2.3. Persoalan Keseukuran & Distingsi Ekonomi-Khrematistik

Keseukuran, seperti telah dibahas sebelumnya, mengindikasikan adanya suatu landasan umum yang menautkan hal-hal yang berlainan. Landasan umum atau substratum inilah yang dipertanyakan dalam ilmu ekonomi dengan teori nilai. Namun, apa yang menjadi landasan umum itu? Aristoteles, tidak memberikan jawaban definitif atas pertanyaan ini. Di satu tempat ia menerangkan keseukuran berdasarkan kebutuhan (bahwa barang-barang yang berbeda itu sama-sama menjadi objek kebutuhan manusia), tetapi di tempat lain ia juga menyebutkan peran kerja (dalam wujud rasio antara jumlah tukang bangunan dan pembuat sepatu) (bdk. Etika Nikomakhea 1133a2530 dan 1133a22-23). Berikut ini kita akan memeriksa bagaimana persoalan keseukuran tersebut muncul kembali dalam uraian Aristoteles tentang hakikat ekonomi. 

     Pandangan Aristoteles tentang hakikat ekonomi tertuang dalam Politik, khususnya Buku I, 1256al-1258b7. Di sana ia memilah antara ‘ilmu pengelolaan rumahtangga’ (ekonomi) dan 'ilmu pencarian kekayaan' (khrematistik). Ekonomi (oikonomia, yang berarti: pengaturan atau pengelolaan rumahtangga; oikos: rumah, rumahtangga; nomos: pengaturan, aturan, hukum) berkenaan dengan perkara ‘pemenuhan kebutuhan alamiah manusia’ (1257a30) dan, oleh karenanya, memiliki batas (1257b31-32). Batas tersebut tercapai ketika manusia sudah memenuhi kebutuhan hidupnya. Aristoteles menyatakan bahwa ilmu pengaturan rumah tangga dalam wujudnya yang alamiah/kodrati berkenaan dengan pencarian sarana pemenuhan kebutuhan yang niscaya diperlukan bagi adanya kehidupan material dan sarana itulah yang dimengerti sebagai ‘kekayaan yang sesungguhnya’ yang tidak tak terbatas. Sebaliknya, khrematistik (khremata: harta benda, kekayaan) berurusan dengan pencarian kekayaan melalui penimbunan uang, oleh karenanya, tak memiliki batas (1257b34-35 dan 1257b39-41). Apabila tujuan ekonomi adalah pemenuhan kebutuhan melalui konsumsi (Baloglou 2012: 19), tujuan khrematistik adalah akumulasi kekayaan dalam rupa uang. Distingsi antara ekonomi khrematistik, pada akhirnya, adalah distingsi antara bentuk penghidupan ekonomis yang alamiah dan tidak alamiah.
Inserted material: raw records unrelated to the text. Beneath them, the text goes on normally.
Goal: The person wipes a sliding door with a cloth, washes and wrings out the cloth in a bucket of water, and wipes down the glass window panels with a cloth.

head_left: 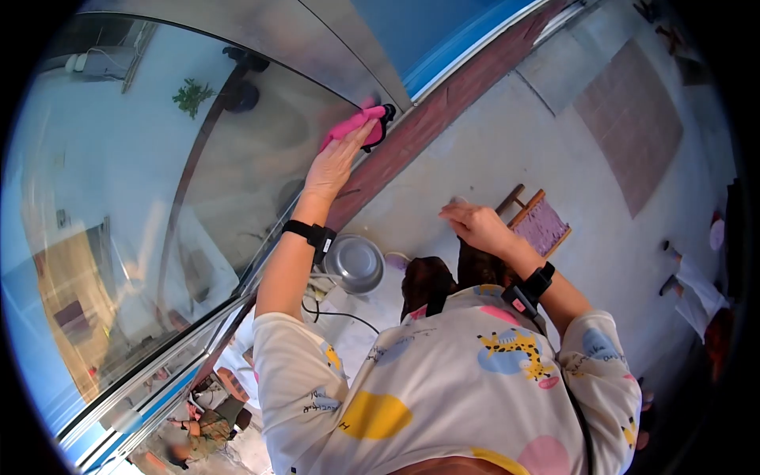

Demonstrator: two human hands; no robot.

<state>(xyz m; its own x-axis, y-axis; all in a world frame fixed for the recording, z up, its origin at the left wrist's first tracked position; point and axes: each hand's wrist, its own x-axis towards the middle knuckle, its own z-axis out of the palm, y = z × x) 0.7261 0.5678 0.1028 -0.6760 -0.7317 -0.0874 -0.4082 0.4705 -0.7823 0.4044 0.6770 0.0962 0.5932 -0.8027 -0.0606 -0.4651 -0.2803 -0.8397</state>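
At the window (261, 119), the left grip (336, 162) lies flat, unclenched, on a pink cloth (343, 129); the right grip (481, 226) curls, its hold unclear.

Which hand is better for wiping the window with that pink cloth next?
Probably the left hand: its outstretched fingers already lie on the pink cloth, at the window's edge. The right hand looks worse placed: it's off to the side, away from both.

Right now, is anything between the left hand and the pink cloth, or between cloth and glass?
Nothing visible: the left hand lies directly on the pink cloth at the edge of the glass; the cloth's underside is hidden.
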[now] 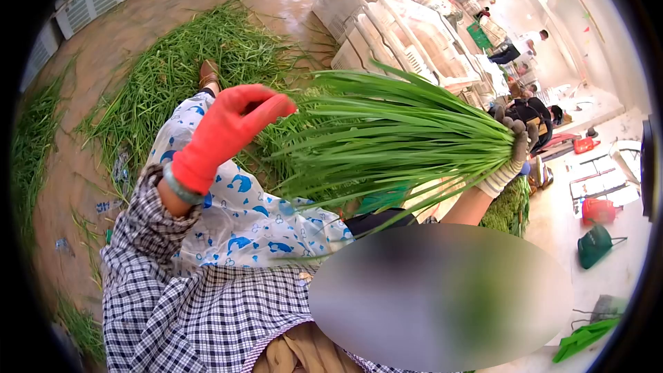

     Distingsi antara yang alamiah dan yang tidak alamiah itu didasarkan pada distingsi kegunaan barang-barang. Aristoteles menulis: “Dari segala hal yang kita miliki ada dua kegunaan: keduanya berasal dari bendanya sendiri tetapi tidak dalam cara yang sama, sebab yang satu adalah kegunaan yang alamiah dan yang lain adalah kegunaan yang tidak alamiah." Contoh yang ia berikan adalah kegunaan sepasang sepatu. Kegunaan khas sepasang sepatu adalah sebagai alas kaki, sementara kegunaan yang tidak alamiah adalah sebagai barang dagangan (komoditas). Demikian pula dengan uang. Uang yang fungsi alamiahnya adalah sebagai alat tukar, tetapi menjadi tidak alamiah jika digunakan untuk menimbun kekayaan (Pack 2010: 17). Ekonomi dimengerti sebagai aktivitas yang alamiah karena berkaitan dengan produksi kegunaan khas barang-barang dan karenanya tujuannya adalah subsistensi. Khrematistik, sebaliknya, dimengerti sebagai sesuatu yang tak alamiah karena berkaitan dengan pengejaran kegunaan yang tidak alamiah dari barang-barang dan karenanya tujuannya adalah akumulasi demi akumulasi.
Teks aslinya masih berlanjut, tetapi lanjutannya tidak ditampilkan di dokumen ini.